Jegor Letow 2000 in Nürnberg
Allgemeine Informationen
Herkunft Omsk, Russland
Genre(s) Art-Punk, Experimental Rock, Garage Punk, Hardcore Punk, Noise-Rock, Post-Punk, Psychedelic Rock, Punk, Shoegazing
Gründung 1984
Auflösung 2008
Website www.gr-oborona.ru
Gründungsmitglieder
Jegor Letow
Konstantin Rjabinow
E-Gitarre
Andrei Babenko
Ehemalige Mitglieder
Gesang, E-Gitarre, E-Bass, Schlagzeug, Perkussion, Effekte
Jegor Letow († 2008)
E-Gitarre, E-Bass, Elektronische Orgel, Gesang, Begleitgesang, Perkussion, Effekte
Konstantin Rjabinow (bis 2004)
E-Gitarre
Andrei Babenko (bis 1985)
Begleitgesang
Andrei Maschkowzew (1984)
Begleitgesang
Andrei Wasin (1984)
Waleri Roschkow (1986)
Bongos, Mundharmonika, Begleitgesang
Jewgeni Filatow (1986)
E-Gitarre, E-Bass, Gesang
Oleg Lischtschenko (1987) †
E-Bass, Schlagzeug, Gesang
Jewgeni Lischtschenko (1987) †
E-Gitarre, E-Bass, Gesang, Begleitgesang
Igor Schewtun (1988–2005)
Schlagzeug
Arkadi Klimkin (1988–1990)
Gesang, Begleitgesang
Oleg Sudakow (1988)
Begleitgesang, E-Bass
Jana Djagilewa (1988–1990) †
E-Gitarre
Dmitri Seliwanow (1988) †
E-Bass
Jewgeni Dejew (1988) †
E-Bass
Igor Starowatow (1988)
E-Bass
Sergei Selenski (1989)
Flöte
Alexander Roschkow (1993)
E-Bass
Arkadi Kuznezow (1994)
E-Gitarre, E-Bass, Begleitgesang
Jewgeni Kokorin (1994–2004)
Schlagzeug
Alexander Andrjuschkin (1994–2005)
E-Gitarre, E-Bass
Jewgeni Pjanow (1994–1999) †
E-Bass, Keyboard, E-Geige, Begleitgesang
Anna Wolkowa (1995–1997)
Sergei Letow (2000–2004)

Graschdanskaja Oborona oder GrOb (russisch Гражданская оборона, ГрОб, zu Deutsch Bürgerwehr oder Zivilverteidigung) war eine der ersten und international bekanntesten russischen Punkbands. Die aus Sibirien stammende Gruppe war die erste erfolgreiche sowjetische Punkband und inspirierte so hunderte andere Bands. Zur Verwirrung und zu heftigen Kontroversen innerhalb der Szene trug der erratische ideologische Kurs des Gründers und Frontmanns Jegor Letow bei.

Geschichte

Der sowjetische Dissident Jegor Letow (Егор Летов) gründete die Band im Dezember 1984 in einer Hochphase sowjetischer Untergrundmusik. Bands wie Aquarium, Maschina Wremeni (Маши́на вре́мени) und Kino genossen großen Erfolg. Mit Punk hatte der sowjetische Untergrund jedoch noch keine Erfahrung gemacht. GrOb konnten diese Nische füllen und sich seitdem eine große Fangemeinde erspielen. Die Band inspirierte hunderte andere Punkbands quer durch die Sowjetunion und später Russland.

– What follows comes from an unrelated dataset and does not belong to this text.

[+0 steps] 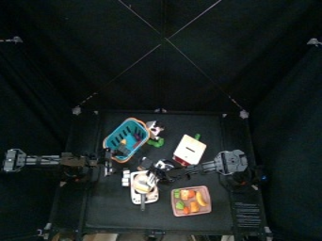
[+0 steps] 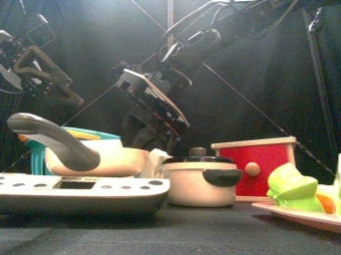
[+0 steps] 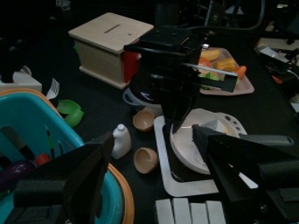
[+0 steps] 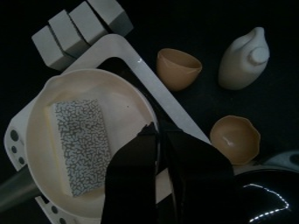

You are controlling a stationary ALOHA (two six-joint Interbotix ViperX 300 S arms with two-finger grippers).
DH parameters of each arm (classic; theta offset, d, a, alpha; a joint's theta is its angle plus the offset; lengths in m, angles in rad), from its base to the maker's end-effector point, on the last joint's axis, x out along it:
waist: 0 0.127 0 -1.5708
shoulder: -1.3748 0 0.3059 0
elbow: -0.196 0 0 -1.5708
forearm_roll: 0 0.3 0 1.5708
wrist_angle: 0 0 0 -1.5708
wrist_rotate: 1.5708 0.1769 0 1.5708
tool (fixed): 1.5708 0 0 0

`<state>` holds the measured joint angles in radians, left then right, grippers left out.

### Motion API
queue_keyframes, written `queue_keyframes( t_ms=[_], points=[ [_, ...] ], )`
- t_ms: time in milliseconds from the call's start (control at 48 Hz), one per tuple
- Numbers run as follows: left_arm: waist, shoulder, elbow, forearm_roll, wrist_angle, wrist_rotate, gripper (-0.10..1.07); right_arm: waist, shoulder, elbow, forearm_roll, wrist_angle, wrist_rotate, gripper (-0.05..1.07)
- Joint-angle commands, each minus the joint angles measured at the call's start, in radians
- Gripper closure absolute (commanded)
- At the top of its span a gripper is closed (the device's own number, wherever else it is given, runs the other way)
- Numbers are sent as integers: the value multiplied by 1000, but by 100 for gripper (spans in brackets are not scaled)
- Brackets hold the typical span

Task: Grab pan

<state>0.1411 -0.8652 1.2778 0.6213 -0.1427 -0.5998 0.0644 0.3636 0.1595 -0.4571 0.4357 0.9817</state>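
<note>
Your right pincer (image 4: 158,162) sits right over the pan (image 4: 82,131), tips at the rim on the side nearest the two little tan cups (image 4: 179,66). The jaws look pressed almost together, with no gap I can make out between them, and I can't see any rim caught in there, so I'd call it closed on nothing so far.

Biggest risk, I think: if you drop straight down like that, the tips land on the rim or the white board (image 4: 140,61) the pan rests on, and you shove the pan instead of gripping it. It's crowded too. The cups, the white bottle (image 4: 247,57) and the black pot lid (image 4: 263,197) are all just beside the pan, so a sideways nudge could knock one over. The sponge-looking pad (image 4: 84,136) inside the pan could also slide around if you tilt it on the lift.

From above, the right arm (image 1: 201,168) reaches in across the surface (image 1: 220,132) toward the pan (image 1: 145,187) near the front. In the left wrist camera it comes down steeply onto it.

The left pincer (image 3: 146,179) hangs wide open, holding nothing, by the teal basket (image 3: 35,131).
</note>
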Motion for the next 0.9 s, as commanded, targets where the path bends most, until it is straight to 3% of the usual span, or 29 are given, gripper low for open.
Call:
queue_keyframes(
  t_ms=[0, 875],
  points=[
    [-2, 2, -15, -2, -3, 0, -5, 0, -64, -21, 18, -3, -2, 72],
    [-2, 2, -14, -2, -6, -2, -5, -32, -123, -17, 46, -17, 0, 76]
  ],
)
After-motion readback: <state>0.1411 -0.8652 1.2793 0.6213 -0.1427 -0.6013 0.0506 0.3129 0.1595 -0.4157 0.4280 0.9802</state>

In den Jahren 2004 und 2005 veröffentlichte GrOb jeweils ein Album: 2004 Dolgaja Stschastliwaja Schisn, (Долгая Счастливая Жизнь) und 2005 Reanimazija (Реанимация).

Jegor Letow starb am 19. Februar 2008 in seiner Heimatstadt Omsk an einer Ateminsuffizienz infolge einer Alkoholvergiftung.

Stil

GrObs Sound bestand aus verzerrten Gitarren, einfachen Basslinien, einer rudimentären Perkussion und Letows tiefer und eindrucksvoller Gesangsstimme. Seit den späten 1980ern experimentierte die Band mit Elementen aus dem Industrial.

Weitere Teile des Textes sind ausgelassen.